На осенний и зимний съезды и на другие празднества собирались люди со всего острова. Они привозили с собой постели и гостили у нас по три дня; двор в эти дни бывал запружен повозками, в классах стояли длинные, накрытые белой бумагой столы, ломившиеся от всяких яств. Продуктов уходило очень много, а плата за трехдневное пребывание в школе и за лекции была
очень низкой. Да и то еще крестьяне находили, что она слишком высока,—помилуйте, это ведь дружеские встречи! Ничего себе дружба! Лет двенадцать — пятнадцать назад, когда грундтвигианство было еще в диковинку, это и в самом деле походило на дружеские
встречи: в каждой повозке непременно оказывались какие-нибудь припасы для пира —то бочонок масла, то половина свиной или телячьей туши, — так что после разъезда гостей ученикам хватало еды на добрый месяц. А теперь дошло до того, что приходилось стоять у двери и следить, все ли берут входные билеты. Эта обязанность была возложена на меня.
— Ты только поосторожней, — наставлял меня Фоверскоу. — Если что, старайся представить дело так, будто они просто забыли купить билет.
Я следил очень внимательно, и все же, когда мы подсчитали выручку, обнаружилась недостача в несколько сот крон. Фоверскоу только вздохнул, — он рассчитывал получить на этот раз хоть небольшую прибыль.
По субботним вечерам в школу собирались окрестные жители, чтобы послушать лекции или чтение книг. Главным образом приходили деревенские ремесленники и хусмены — люди совсем особого склада. Они поселились возле школы с первых дней ее существования, как жители пустыни селятся у источника. Многие из них — те, что до сих пор черпали здесь духовную пищу, — оставались верными и преданными друзьями школы. У других пыл первого увлечения, заставивший их бросить все и переехать сюда, давно уже прошел, но они, разочаровавшись, все равно продолжали жить здесь, навсегда привязанные к этой местности. Такие ненавидели Фоверскоу и нападали на него при всяком удобном случае, хотя он застал школу не в лучшем состоянии, чем она была сейчас. Тем не менее оставаться в стороне от школьной жизни они не хотели, сидели на всех собраниях мрачные и злые, и по их лицам видно было, что они уже заранее всем недовольны.
— У них ничего в жизни не осталось, кроме этого недовольства, — снисходительно говорил Фоверскоу; сам он обращался с ними так же дружелюбно, как и с другими гостями.

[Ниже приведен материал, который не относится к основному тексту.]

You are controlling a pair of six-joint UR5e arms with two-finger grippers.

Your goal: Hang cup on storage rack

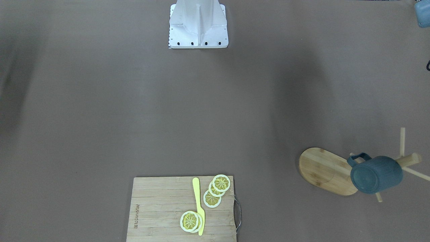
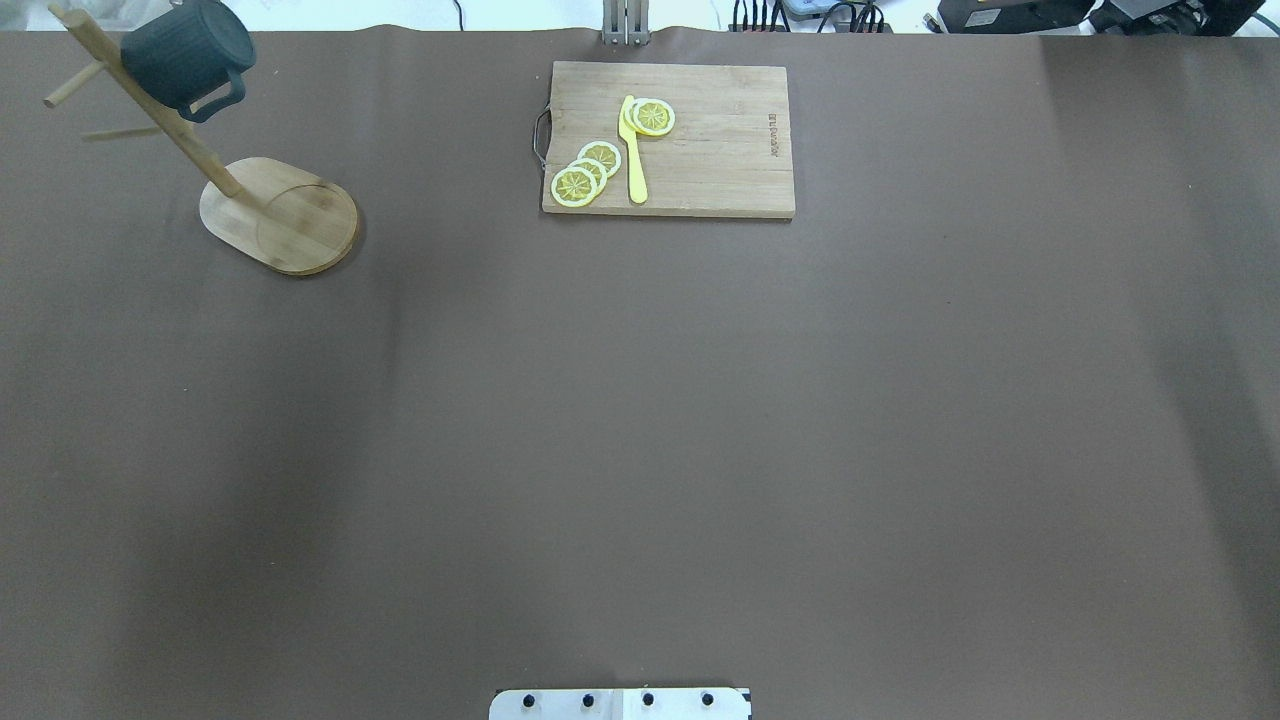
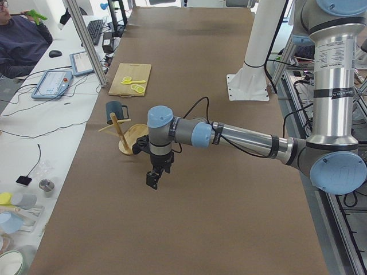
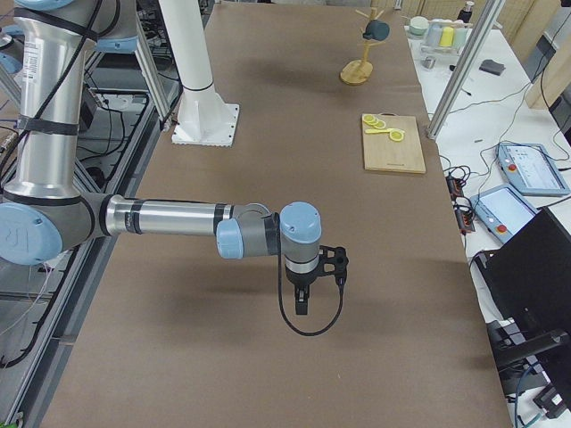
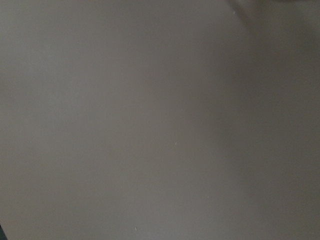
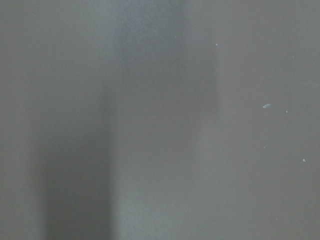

Для меня пребывание в Высшей народной школе имело огромное значение. При всем убожестве школы, восемь месяцев, проведенные в ее стенах, помогли мне сделать большой шаг вперед. Ребенком я провел на школьной скамье сравнительно мало времени, и за первые три месяца наверстал здесь все то, чему дети учатся в течение семи-восьми лет. На следующий год я познакомился с основами физики, геометрии и сложными арифметическими действиями. В детстве мне немало пришлось поработать, и теперь я без труда усваивал все предметы и собирал воедино весь свой опыт, все свои разрозненные знания. Мой жизненный путь привел меня к твердому убеждению, что, связав школьное обучение с практической жизнью и приурочив преподавание теории к более зрелому возрасту, можно избегнуть потери времени и наполнить детские годы живым содержанием, которое принесет больше пользы, чем тысячи бесплодных учебных часов, — сперва надо собрать материал, а потом начинать строить.